[k_amy21]

Hello,

I am curious about one thing: Sodium bisulfite (SBS) is commonly used as oxygen scavenger. Therefore, I would expect no oxygen to be present inside a sodium bisulfite solution. Well... it seems that my SBS solution contains ca. 0.5 mg/L oxygen, measured with an oxygen probe. How come there is oxygen? I would expect that all oxygen is consumed by the reaction with bisulfite. Is it just a delay in the reaction? Or there is another explanation? I would appreciate if someone can clarify this to me.

Thank you in advance.


Regards
Amy

[Borek]

Have you tried to estimate equilibrium concentration of oxygen from redox potentials?

[k_amy21]

Borek, thank you for your quick reply and suggestion. If I understand well, using the redox potential for each half cell reaction (HSO3-/HSO4- and O2/O2-), I would calculate standard cell potential E, which would allow me to calculate equilibrium constant K (E=0.0592/n x log K). The value of the K would give me an indication of the reaction rate between HSO3- and O2. Is this what you were thinking?

Unfortunately, I am not able to find redox potential for the HSO3-/HSO4- half reaction. But I did find a paper about reaction rate of HSO3- and O2 in seawater vs. in fresh water. Seems the latter is much slower due to less dissolved species and hence, lower conductivity. This is exactly my case; SBS is dissolved in deionized water. Therefore, some oxygen would easily be measured inside this solution when left in the open air. Is this correct way of thinking?

[Borek]

If I understand well, using the redox potential for each half cell reaction (HSO3-/HSO4- and O2/O2-), I would calculate standard cell potential E, which would allow me to calculate equilibrium constant K (E=0.0592/n x log K).

Yes.

The value of the K would give me an indication of the reaction rate between HSO3- and O2. Is this what you were thinking?

No, you are mistaking equilibrium with kinetics, these are two different things.

Unfortunately, I am not able to find redox potential for the HSO3-/HSO4- half reaction.

You should be able to find redox potential for SO₄^2-/SO₂(aq) - the latter is more or less what bisulfite solution is, should be good enough for a rough estimate.

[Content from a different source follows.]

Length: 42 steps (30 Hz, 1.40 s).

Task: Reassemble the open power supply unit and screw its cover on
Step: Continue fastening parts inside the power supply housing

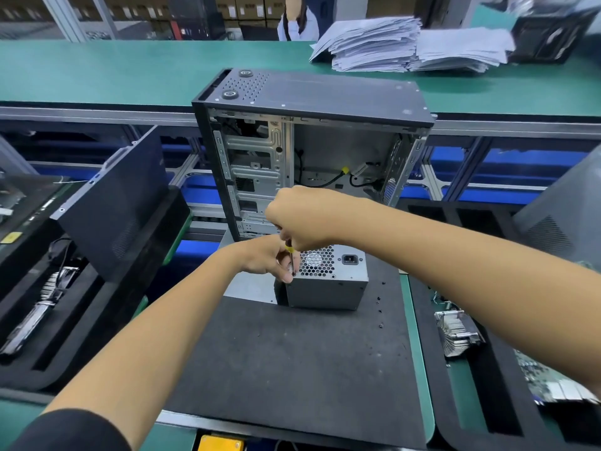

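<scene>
**benchrat:** so where's the power supply unit (pixel 327 281) sitting right now?

**solderjoe:** on the dark foam mat (pixel 292 353), toward its far edge, right in front of the open PC case (pixel 312 151). Cover looks to be on, honeycomb fan grille and the power socket are facing up.

**benchrat:** and the hands?

**solderjoe:** right hand (pixel 305 219) is curled around the handle of a screwdriver (pixel 291 260), yellow bit of the handle poking out under the fist, shaft pointing straight down at the unit's top left corner. Left hand (pixel 270 258) is at that same corner, fingers bent and pinching around the shaft near the tip, touching the unit's edge. Can't see the screw itself, fingers cover it.

**benchrat:** any loose screws lying around?

**solderjoe:** yeah, about 4 small dark screws (pixel 379 309) on the mat just right of the unit, a bit apart from each other.

**benchrat:** what else is on the bench?

**solderjoe:** a black side panel (pixel 120 203) leaning in the foam tray on the left, a finned heatsink (pixel 457 332) in the tray on the right, and a stack of papers (pixel 390 43) on the green bench behind the case.
</scene>
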Each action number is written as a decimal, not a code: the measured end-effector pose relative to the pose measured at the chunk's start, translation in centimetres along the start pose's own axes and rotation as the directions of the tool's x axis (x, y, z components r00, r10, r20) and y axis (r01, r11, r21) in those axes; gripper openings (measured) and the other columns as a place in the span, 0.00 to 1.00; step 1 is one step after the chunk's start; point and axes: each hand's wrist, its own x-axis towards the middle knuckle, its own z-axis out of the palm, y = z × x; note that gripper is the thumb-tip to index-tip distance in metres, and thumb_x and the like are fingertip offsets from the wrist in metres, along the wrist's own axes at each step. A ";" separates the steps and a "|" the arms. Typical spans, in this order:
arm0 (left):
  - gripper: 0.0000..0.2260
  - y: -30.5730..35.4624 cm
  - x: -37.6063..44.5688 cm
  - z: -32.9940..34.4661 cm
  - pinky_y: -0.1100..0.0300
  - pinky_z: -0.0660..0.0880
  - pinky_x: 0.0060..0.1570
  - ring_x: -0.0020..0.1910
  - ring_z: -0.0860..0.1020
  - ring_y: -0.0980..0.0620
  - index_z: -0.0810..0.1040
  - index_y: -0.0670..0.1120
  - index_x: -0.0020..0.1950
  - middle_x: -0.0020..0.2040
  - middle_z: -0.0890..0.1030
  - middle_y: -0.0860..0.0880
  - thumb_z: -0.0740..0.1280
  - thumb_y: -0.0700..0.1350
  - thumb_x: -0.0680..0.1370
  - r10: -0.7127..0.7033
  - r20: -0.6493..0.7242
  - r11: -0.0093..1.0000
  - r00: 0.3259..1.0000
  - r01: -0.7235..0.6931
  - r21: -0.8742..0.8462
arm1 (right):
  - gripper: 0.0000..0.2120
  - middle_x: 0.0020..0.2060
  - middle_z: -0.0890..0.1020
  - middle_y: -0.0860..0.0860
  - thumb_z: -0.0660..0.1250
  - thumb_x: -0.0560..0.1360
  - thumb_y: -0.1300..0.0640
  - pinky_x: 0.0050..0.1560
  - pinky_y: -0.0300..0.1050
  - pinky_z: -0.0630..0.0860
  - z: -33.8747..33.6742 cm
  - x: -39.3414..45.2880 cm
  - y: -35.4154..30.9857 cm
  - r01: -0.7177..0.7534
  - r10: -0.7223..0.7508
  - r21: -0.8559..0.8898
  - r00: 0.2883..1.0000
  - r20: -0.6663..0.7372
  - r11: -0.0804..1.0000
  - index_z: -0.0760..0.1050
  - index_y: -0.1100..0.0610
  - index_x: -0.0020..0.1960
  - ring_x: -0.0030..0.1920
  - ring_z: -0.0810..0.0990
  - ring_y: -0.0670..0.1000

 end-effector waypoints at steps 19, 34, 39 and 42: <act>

But in a way you are right that kinetics can play a role here too, especially if the solution is open to the air.

[k_amy21]

I found the redox potential for SO₄^2-/SO₂ and O₂/O^2- and calculated the K to be 3 x 10³⁹. Borek, if you could explains what this value means now I would appreciate it. 

[Borek]

calculated the K to be 3 x 10³⁹

Looks way too high for me.

Broadly speaking when you have equilibrium constant you can estimate equilibrium concentrations. You probably know starting concentration of bisulfite, you probably know pH (if not, do some reasonable guesses), you can assume some fraction of bisulfite got oxidized (to make things easier: assume exactly half). Just solve for the oxygen concentration, plug and chug.

[k_amy21]

Ooh ok, I think I got it now; how to calculate the concentration of a specie based on the K and concentrations of other species in the reaction. Thanks a lot for the tips and leading mean to the "solution". I'll check once again the calculation of K, I might have messed up something knowing my clumsiness.

[Borek]

Standard redox potential for SO₂/SO₄^2- seems to be around 0.17 V, reduction of oxygen takes place at 0.40 V, so the E_cell is in the 0.2V range, that should yield log(K) in the 0.2/0.059 range (a lot of handwaving here, but I am talking just about estimating an order of magnitude, 10³⁹ is for cells with EMF over 2V).